> _Dataset excerpt_

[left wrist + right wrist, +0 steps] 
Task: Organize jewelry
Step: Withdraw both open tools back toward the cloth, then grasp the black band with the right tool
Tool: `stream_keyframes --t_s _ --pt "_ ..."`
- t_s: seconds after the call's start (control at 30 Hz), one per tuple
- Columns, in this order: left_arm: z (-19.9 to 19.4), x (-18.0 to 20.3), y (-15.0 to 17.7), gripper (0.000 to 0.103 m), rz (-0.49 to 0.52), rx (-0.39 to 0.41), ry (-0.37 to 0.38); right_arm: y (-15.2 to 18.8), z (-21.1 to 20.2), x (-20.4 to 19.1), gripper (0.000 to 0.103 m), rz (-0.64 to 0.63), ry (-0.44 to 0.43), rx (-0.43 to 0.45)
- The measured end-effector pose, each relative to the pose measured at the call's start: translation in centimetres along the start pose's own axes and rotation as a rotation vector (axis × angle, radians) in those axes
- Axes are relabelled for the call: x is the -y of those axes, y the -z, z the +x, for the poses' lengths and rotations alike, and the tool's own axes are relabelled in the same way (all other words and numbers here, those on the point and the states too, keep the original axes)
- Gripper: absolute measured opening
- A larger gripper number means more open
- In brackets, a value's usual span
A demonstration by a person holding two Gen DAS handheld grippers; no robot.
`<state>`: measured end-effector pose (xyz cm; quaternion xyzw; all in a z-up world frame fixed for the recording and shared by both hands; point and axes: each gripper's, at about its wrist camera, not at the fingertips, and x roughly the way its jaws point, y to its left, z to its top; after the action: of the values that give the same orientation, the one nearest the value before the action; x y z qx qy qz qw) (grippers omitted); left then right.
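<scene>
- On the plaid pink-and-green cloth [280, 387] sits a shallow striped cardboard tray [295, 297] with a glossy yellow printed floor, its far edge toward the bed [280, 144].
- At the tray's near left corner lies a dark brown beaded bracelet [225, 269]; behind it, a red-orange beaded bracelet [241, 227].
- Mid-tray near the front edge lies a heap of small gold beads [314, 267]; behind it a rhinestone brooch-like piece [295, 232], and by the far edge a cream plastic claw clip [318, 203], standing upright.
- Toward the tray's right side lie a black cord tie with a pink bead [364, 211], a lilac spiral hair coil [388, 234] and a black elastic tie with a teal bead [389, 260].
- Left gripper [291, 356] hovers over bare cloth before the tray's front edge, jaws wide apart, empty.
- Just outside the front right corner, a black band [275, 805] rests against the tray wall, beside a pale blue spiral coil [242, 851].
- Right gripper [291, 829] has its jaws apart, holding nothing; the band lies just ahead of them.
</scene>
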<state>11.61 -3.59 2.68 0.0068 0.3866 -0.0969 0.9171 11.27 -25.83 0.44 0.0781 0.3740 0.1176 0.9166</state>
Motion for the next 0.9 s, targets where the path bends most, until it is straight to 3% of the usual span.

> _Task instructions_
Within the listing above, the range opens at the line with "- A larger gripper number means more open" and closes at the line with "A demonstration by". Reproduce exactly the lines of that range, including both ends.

> _Task solution_
- A larger gripper number means more open
- In brackets, a value's usual span
A demonstration by a person holding two Gen DAS handheld grippers; no robot.

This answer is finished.